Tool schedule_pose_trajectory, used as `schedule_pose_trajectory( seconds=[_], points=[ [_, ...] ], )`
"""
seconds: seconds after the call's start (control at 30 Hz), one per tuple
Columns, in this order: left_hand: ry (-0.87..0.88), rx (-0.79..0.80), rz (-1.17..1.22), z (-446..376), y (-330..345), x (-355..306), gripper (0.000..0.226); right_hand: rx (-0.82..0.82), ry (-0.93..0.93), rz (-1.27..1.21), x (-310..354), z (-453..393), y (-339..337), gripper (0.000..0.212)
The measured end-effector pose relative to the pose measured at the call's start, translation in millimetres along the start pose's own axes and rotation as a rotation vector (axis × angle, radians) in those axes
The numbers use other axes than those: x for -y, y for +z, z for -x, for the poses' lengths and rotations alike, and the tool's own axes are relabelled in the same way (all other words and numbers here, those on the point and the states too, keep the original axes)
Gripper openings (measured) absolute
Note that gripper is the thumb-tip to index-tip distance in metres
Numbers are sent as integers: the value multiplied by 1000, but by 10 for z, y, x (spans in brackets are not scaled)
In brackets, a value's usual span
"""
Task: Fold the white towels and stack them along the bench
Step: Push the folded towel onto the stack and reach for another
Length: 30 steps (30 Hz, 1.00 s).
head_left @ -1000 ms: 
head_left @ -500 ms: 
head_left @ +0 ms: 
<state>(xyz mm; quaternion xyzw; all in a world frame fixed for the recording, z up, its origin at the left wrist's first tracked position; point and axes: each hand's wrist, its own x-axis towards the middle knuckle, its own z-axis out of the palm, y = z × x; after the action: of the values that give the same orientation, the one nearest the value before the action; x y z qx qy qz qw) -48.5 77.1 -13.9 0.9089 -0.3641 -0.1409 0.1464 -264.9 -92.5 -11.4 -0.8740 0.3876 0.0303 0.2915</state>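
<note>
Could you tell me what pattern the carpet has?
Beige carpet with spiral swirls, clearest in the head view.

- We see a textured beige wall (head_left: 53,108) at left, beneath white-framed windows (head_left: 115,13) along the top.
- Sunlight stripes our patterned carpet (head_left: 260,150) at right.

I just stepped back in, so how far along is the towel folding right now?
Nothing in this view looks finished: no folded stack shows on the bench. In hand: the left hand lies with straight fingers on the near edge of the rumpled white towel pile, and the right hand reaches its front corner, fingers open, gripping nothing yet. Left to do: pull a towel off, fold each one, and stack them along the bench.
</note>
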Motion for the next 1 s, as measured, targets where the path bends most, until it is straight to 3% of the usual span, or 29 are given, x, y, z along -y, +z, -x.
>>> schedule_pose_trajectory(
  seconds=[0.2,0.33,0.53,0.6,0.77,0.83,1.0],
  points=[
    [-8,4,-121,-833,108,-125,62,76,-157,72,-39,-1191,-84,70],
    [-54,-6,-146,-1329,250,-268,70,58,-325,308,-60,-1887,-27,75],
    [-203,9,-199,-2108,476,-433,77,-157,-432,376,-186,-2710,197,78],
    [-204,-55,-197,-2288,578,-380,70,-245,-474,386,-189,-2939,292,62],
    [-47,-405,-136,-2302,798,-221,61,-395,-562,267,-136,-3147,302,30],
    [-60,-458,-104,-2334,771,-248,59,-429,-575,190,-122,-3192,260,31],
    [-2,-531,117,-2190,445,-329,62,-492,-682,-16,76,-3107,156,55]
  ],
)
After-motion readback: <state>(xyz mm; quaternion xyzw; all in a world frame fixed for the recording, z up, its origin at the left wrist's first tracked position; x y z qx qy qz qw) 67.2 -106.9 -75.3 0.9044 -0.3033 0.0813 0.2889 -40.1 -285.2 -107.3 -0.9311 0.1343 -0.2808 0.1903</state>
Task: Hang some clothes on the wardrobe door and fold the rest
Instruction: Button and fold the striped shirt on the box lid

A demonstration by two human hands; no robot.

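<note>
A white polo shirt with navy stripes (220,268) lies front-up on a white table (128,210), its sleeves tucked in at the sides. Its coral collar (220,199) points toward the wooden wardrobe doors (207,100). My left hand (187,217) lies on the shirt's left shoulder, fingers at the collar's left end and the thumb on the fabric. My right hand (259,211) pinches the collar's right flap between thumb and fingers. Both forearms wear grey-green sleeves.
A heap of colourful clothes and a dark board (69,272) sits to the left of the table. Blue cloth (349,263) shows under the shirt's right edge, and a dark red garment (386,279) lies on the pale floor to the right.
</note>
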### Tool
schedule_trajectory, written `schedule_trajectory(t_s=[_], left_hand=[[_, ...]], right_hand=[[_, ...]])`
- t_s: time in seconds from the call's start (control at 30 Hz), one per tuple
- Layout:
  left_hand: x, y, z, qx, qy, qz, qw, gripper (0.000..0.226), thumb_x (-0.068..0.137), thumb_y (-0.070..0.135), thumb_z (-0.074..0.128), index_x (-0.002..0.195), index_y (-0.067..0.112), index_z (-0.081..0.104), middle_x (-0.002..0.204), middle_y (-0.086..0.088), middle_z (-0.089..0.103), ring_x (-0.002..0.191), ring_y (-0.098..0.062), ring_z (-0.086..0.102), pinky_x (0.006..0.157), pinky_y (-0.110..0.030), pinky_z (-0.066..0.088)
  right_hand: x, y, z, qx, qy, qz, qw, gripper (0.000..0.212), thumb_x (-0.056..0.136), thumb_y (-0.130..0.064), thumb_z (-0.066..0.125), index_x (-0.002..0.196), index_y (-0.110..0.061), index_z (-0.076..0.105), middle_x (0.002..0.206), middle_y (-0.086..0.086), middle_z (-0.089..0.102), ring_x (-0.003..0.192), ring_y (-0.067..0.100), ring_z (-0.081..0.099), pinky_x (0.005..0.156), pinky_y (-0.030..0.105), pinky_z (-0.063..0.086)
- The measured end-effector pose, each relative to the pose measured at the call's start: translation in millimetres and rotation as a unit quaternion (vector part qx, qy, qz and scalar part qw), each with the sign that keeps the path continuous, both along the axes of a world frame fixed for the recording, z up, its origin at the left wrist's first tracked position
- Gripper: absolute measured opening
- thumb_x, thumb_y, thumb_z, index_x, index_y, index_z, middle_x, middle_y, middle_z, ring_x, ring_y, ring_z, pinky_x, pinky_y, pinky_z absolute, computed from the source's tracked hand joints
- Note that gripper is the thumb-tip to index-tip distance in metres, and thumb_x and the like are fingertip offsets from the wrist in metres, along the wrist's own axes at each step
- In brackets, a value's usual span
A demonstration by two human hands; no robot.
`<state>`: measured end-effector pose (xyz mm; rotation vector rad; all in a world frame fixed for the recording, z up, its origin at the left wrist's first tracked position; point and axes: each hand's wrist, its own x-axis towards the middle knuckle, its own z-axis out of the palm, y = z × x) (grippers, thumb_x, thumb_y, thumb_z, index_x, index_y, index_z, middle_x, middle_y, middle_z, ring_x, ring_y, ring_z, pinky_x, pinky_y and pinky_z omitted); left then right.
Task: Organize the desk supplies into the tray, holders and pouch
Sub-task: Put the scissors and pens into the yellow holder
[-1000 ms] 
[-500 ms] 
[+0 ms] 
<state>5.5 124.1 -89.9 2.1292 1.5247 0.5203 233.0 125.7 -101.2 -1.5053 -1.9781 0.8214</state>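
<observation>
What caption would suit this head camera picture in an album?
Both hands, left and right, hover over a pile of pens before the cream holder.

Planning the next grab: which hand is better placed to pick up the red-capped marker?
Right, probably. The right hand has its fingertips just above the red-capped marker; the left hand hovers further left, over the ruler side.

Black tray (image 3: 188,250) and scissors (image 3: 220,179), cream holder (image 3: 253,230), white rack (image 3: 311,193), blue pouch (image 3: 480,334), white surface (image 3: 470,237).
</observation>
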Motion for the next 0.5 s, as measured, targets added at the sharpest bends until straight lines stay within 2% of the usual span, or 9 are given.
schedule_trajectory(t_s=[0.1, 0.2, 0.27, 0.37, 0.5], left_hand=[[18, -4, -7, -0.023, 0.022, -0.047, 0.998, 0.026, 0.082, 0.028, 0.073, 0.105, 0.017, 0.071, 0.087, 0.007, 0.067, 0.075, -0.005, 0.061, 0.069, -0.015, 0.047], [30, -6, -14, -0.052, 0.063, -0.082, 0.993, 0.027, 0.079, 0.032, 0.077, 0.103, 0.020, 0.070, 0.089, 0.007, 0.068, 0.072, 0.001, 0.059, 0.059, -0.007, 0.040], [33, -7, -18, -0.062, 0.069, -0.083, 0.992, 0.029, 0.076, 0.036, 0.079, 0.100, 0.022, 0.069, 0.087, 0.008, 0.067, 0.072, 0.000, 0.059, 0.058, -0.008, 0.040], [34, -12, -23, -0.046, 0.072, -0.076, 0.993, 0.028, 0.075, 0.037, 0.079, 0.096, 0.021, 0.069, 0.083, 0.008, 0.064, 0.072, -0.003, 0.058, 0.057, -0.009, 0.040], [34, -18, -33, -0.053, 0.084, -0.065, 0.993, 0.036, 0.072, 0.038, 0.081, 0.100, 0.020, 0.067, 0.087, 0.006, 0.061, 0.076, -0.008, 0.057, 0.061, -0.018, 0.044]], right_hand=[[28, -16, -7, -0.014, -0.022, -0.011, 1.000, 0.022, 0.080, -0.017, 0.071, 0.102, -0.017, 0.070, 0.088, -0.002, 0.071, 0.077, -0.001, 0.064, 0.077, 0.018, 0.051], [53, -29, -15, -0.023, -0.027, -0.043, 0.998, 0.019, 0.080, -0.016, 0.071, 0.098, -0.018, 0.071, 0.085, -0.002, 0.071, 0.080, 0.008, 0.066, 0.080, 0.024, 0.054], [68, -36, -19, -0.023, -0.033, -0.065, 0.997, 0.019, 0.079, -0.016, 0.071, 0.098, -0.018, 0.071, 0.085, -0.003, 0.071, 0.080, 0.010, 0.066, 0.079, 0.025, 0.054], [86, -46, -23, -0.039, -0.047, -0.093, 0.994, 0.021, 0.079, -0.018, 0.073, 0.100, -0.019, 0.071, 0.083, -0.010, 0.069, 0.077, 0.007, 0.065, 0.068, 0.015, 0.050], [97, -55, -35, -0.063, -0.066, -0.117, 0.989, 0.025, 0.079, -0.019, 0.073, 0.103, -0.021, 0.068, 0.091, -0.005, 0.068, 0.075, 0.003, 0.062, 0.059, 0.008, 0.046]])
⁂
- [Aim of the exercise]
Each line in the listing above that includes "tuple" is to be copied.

- [Response for this exercise]
seconds: seconds after the call's start (control at 30 Hz), one per tuple
- t_s: time in seconds from the call's start (control at 30 Hz), one per tuple

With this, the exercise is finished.